Com o tema “O Preço do descaso é a minha vida - Juventude Negra Tombando e Mulheres Negras Chorando”, a Comissão de Promoção da Igualdade da Assembleia Legislativa, presidida pelo deputado Bira Corôa (PT), reuniu ontem no Auditório Jornalista Jorge Calmon cerca de 300 jovens dos movimentos negros, além de diversas autoridades e parlamentares.
“Não somente na Bahia, considerada a capital mais negra do país, a cada divulgação de dados sobre homicídios no Brasil fica constatado que morrem mais jovens negros, do sexo masculino, moradores de periferia e áreas metropolitanas dos centros urbanos”, disse o petista.
“Estou muito feliz com esta audiência pública, pois só podemos avaliar toda essa violência discutindo o contexto dessa violência. Eu posso dizer que o extermínio da juventude negra tem que ser discutido não somente de maneira setorial, mas por toda sociedade e precisamos focar em vários setores, como por exemplo o de trabalho. Por isso reafirmo que abro esta sessão com muita satisfação em poder discutir este assunto com a sociedade, reconhecendo que antes de abrir a discussão é bom vivenciar os problemas com aqueles que fazem parte desse contexto”, ressaltou o parlamentar.
Um desfile do grupo ‘Jovens Periféricos’, formado por negros sob o comando do professor Jackson Palma, encantou o público presente com apresentação musical e vídeos de hip hop gravados por artistas no subúrbio rodoviário.
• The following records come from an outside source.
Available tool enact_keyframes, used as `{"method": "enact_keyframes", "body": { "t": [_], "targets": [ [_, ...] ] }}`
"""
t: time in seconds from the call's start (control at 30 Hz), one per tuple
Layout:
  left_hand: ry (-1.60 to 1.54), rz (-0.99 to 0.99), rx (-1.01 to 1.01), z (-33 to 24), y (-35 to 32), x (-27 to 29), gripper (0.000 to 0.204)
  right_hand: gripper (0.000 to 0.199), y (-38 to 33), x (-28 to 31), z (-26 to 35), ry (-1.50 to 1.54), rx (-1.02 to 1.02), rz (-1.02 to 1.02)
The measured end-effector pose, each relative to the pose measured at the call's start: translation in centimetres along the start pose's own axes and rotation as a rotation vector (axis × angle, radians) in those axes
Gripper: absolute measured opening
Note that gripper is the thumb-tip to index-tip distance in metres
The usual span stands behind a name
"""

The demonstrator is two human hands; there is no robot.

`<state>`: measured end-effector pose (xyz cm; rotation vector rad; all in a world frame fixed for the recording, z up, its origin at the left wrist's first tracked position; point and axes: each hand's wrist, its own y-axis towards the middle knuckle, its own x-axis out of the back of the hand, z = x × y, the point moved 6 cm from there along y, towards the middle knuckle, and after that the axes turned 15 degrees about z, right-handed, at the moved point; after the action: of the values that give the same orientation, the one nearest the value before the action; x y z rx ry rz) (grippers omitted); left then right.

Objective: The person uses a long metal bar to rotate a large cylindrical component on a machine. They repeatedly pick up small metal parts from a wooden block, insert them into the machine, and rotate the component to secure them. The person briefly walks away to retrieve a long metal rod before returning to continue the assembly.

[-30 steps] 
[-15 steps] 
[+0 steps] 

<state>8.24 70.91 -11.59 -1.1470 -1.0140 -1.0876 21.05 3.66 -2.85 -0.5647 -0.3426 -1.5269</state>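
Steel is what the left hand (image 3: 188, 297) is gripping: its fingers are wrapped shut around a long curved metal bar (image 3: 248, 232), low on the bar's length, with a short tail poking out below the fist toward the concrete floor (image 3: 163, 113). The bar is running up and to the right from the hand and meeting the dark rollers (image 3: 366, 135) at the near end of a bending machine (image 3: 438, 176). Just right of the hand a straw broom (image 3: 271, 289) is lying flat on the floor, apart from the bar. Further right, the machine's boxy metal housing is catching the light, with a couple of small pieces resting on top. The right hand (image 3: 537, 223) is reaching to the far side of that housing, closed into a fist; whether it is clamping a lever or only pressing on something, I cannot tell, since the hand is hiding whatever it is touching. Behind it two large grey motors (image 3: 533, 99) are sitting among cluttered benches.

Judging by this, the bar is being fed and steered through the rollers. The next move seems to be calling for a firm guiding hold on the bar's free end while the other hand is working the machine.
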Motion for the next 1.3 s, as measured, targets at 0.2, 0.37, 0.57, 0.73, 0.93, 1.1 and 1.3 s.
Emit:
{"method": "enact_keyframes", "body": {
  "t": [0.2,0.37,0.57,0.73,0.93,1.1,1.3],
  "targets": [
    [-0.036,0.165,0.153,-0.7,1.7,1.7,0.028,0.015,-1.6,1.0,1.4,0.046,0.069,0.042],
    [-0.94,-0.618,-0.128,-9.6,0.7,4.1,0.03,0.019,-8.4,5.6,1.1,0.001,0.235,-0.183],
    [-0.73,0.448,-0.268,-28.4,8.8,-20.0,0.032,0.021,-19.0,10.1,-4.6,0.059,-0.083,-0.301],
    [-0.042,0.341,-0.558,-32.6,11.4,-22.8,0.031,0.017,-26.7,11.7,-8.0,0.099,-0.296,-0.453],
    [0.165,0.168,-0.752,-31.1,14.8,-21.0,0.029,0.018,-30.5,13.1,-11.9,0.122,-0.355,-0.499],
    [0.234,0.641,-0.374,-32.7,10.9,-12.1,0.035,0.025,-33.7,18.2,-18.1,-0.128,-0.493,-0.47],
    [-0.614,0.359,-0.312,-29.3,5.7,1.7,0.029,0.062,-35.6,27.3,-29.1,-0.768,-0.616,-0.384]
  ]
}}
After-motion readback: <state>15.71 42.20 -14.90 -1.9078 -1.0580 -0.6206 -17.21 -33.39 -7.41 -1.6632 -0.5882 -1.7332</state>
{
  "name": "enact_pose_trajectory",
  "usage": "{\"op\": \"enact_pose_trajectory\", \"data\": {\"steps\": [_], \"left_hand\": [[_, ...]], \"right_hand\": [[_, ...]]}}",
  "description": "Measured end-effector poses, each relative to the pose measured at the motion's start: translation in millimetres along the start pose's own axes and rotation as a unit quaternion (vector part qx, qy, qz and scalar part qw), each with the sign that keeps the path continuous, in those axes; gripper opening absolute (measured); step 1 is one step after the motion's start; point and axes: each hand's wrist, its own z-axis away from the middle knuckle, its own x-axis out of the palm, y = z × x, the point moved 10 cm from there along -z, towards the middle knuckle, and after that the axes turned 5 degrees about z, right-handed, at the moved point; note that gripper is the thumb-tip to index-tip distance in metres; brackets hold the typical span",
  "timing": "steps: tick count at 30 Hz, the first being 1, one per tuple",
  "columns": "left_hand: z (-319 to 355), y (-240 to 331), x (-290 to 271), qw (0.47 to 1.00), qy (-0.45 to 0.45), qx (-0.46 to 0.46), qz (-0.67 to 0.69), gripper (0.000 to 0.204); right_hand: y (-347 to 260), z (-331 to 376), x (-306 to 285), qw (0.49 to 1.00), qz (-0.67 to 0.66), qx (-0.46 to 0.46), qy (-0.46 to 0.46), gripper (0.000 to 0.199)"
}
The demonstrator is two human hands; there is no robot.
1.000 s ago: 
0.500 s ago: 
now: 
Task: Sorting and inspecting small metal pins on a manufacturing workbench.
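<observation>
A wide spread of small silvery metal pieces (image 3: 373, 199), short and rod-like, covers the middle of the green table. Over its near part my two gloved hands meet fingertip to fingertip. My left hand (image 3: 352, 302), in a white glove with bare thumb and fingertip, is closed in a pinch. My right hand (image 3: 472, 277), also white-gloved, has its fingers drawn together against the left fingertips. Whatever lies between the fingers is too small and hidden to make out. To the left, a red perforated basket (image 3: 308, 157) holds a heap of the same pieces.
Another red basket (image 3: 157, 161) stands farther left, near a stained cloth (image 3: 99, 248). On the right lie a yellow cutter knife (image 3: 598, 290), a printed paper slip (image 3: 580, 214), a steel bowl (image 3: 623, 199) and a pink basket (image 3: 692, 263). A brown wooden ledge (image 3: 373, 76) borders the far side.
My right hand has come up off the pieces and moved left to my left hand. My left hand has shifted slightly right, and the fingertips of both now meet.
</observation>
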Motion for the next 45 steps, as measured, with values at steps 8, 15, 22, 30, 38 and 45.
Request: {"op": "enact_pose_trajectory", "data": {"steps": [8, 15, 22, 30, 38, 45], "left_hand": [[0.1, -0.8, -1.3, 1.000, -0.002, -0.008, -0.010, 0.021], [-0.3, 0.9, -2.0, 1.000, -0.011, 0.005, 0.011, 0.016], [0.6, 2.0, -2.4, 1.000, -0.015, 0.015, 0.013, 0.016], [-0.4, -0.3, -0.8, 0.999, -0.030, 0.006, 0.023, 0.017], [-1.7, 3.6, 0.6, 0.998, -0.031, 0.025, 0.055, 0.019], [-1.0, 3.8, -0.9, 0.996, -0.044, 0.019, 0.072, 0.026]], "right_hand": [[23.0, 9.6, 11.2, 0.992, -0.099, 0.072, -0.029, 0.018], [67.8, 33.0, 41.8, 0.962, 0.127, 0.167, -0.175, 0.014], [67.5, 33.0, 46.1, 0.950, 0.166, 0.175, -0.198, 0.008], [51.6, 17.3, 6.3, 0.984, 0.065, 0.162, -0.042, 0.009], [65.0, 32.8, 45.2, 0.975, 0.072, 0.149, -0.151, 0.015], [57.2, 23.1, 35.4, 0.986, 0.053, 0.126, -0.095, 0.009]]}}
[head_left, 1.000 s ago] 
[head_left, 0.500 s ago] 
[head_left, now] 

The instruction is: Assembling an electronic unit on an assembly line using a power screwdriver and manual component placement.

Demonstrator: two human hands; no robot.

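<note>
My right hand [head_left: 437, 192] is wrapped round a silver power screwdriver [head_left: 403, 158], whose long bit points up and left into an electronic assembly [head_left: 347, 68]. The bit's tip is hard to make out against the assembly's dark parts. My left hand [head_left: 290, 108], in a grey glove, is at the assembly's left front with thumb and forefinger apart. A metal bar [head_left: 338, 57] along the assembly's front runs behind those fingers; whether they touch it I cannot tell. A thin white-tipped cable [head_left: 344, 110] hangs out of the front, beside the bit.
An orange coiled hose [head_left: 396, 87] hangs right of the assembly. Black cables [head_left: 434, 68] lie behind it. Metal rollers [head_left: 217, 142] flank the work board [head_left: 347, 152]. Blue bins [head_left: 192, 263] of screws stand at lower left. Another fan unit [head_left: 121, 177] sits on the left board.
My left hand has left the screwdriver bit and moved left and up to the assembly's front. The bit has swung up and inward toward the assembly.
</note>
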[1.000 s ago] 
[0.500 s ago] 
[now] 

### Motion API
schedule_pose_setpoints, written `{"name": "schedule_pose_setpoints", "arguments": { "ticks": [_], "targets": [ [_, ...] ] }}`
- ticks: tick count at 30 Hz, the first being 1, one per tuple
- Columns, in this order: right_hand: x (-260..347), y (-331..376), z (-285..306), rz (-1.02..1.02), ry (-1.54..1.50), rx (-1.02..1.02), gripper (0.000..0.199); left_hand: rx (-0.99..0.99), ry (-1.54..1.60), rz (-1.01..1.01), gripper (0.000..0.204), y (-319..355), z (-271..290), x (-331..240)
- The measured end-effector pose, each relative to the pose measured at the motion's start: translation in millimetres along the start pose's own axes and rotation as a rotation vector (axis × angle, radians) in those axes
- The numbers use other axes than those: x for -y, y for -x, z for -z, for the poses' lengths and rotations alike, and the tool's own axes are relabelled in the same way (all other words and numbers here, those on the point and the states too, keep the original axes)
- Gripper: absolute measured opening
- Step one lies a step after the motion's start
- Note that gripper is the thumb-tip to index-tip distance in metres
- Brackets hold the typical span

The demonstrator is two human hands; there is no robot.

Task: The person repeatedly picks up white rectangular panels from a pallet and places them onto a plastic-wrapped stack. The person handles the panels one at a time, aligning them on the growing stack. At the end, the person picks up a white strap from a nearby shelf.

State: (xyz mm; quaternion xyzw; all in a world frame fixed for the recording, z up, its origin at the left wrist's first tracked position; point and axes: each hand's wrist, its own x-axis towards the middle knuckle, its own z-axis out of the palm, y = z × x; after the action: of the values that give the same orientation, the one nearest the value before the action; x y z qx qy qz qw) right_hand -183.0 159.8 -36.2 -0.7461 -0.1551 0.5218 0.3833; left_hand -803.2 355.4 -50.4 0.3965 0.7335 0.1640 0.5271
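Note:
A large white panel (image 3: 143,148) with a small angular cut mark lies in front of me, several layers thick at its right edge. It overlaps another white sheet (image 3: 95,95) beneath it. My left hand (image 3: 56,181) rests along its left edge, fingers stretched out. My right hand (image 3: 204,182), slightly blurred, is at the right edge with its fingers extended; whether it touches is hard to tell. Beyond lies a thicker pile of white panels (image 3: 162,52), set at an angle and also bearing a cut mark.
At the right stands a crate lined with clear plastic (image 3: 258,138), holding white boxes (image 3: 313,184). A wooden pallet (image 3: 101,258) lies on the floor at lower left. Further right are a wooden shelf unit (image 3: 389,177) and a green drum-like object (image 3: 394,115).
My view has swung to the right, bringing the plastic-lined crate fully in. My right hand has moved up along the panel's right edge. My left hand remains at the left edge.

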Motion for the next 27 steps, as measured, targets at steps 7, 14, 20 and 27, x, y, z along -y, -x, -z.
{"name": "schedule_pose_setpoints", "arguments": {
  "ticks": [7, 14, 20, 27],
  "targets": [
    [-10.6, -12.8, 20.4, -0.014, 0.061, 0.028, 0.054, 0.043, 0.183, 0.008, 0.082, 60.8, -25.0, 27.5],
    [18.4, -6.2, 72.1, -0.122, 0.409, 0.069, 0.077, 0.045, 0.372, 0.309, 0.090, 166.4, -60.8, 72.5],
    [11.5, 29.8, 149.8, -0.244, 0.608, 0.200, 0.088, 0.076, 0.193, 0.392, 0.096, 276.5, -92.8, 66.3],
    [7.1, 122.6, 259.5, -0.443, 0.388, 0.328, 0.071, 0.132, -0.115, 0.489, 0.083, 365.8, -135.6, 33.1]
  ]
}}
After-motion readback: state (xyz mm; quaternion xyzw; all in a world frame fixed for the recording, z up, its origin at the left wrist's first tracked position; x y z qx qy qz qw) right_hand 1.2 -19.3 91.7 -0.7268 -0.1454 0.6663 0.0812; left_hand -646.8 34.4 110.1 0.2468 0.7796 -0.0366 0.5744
Além do desfile com frases escritas em papel cartolina que demonstram a revolta dos mesmos “pelo considerado extermínio dos jovens negros”.
Participaram também da audiência os deputados Zé Neto (PT), líder da Bancada do Governo, Maria del Carmen (PT), o vereador Hilton Coelho e líderes de outros movimentos.
Bira Corôa agradeceu aos jovens do subúrbio “pela formação política e grau cultural que vêm sendo desenvolvidos na região, ressaltando que “as políticas implementadas em Salvador favorecem à elite baiana e não a nossa periferia. Fiquei maravilhado com a triplicação do público esperado”, concluiu Corôa.